Assis à l’ombre d’un chêne vert centenaire, un sentiment d’harmonie et de plénitude s’installe à l’instant même où je me prête à l’écoute de la nature. Ma disponibilité au chant hypnotique et strident des cigales m’invite simultanément à l’apaisement des pensées et à un éveil des sens.

Leurs modulations agissent comme un baume rafraichissant abaissant soudainement ma température mentale, leur bruit incessant et multi-directionnel sature délicieusement mon esprit et me rend disponible à autre chose de plus grand que mes simples perceptions habituelles.
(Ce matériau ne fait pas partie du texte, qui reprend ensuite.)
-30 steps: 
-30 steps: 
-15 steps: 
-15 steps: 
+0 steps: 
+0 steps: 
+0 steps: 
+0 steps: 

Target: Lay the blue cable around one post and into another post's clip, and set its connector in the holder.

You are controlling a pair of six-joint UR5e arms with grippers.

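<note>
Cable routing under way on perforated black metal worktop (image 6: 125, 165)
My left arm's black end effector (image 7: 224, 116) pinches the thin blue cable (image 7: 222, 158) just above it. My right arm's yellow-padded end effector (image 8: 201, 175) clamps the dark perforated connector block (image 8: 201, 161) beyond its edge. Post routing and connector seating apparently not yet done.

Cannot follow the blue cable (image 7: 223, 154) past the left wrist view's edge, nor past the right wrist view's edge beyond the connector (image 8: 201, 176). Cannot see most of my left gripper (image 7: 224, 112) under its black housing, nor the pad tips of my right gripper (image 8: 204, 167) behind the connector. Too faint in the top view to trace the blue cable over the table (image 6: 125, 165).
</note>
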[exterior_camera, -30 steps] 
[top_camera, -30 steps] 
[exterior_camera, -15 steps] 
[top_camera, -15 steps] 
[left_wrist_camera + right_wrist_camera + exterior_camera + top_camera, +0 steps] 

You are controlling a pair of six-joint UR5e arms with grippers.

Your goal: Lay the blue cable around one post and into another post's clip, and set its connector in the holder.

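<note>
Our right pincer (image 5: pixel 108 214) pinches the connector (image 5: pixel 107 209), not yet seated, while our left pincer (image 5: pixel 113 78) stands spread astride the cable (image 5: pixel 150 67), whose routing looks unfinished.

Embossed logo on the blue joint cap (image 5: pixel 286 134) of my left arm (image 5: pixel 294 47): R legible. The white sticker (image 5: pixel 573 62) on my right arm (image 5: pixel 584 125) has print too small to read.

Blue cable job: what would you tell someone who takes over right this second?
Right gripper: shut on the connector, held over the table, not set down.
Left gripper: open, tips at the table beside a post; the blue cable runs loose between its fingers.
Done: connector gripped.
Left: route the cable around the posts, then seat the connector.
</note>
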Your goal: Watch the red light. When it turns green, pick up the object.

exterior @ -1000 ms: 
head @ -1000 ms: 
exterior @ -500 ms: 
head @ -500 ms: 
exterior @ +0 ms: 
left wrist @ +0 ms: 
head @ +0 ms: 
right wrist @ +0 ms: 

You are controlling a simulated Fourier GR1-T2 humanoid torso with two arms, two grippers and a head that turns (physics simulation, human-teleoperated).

Une dimension imprégnée de silence, de lenteur, d’immobilité s’ouvre en moi et fait écho à la présence vibrante de la nature.
L’immense beauté de cet instant me saisit, je crois sentir cette Nature vibrer à l’unisson. La même vie circule dans mon corps et dans la nature comme un torrent souterrain unique. Un frisson de plaisir charnel et une joie extatique se bousculent aux portes de mes sens. J’éprouve une gratitude infinie pour ce moment d’éternité et remercie ce quelque chose de plus grand que moi qui se laisse voir au travers de cette infinie harmonie.
En même temps, me viens aussi cette certitude du privilège de goûter à cette délicatesse de la vie qui se refuse à tant d’êtres démunis, en souffrances ou en guerre…je comprends que « rien n’efface le réel mais la joie est néanmoins possible ».

Mes sens s’aiguisent et s’affinent; j’accueille et laisse entrer ces harmoniques en tentant de réduire mes résistances; elles emplissent avec constance et précision mon esprit comme pour me rendre disponible à une autre attention: celle de la beauté du vivant.

Une légère brise soutient l’ardeur incessante des cigales tandis que dans mon esprit s’ouvre d’autres perspectives: devant mes yeux flottent avec élégance un alignement de drapeaux tibétains dont les prières imprimées s’effilochent délicatement au gré du vent; des mots imprimés sur de petits drapeaux de couleurs s’esquissent dans une chaleur vibrante et éclatante de milieu d’après-midi.
alors qu’un petit vent les caresse, les soulève et porte avec légèreté au loin mille promesses de bénédictions vers de mystérieux destinataires.

A quelques mètres de là, trône au centre de cet espace silencieux, un foyer qui sert symboliquement, comme dans un processus alchimique, à transformer l’énergie « lourde » en énergie plus fine. Tout au long des quatre jours et quatre nuits que dure la quête, j’entretiens constamment ce « feu conscient »: un petit feu  continu…ni trop fort, ni trop faible dont le but est de soutenir les Quêteurs dans l’exploration d’eux-mêmes.
Il se dégage de cet endroit, au delà des riches arômes de bois brûlés où se mêlent la fumée d’écorces et de sauge, une ambiance solennelle.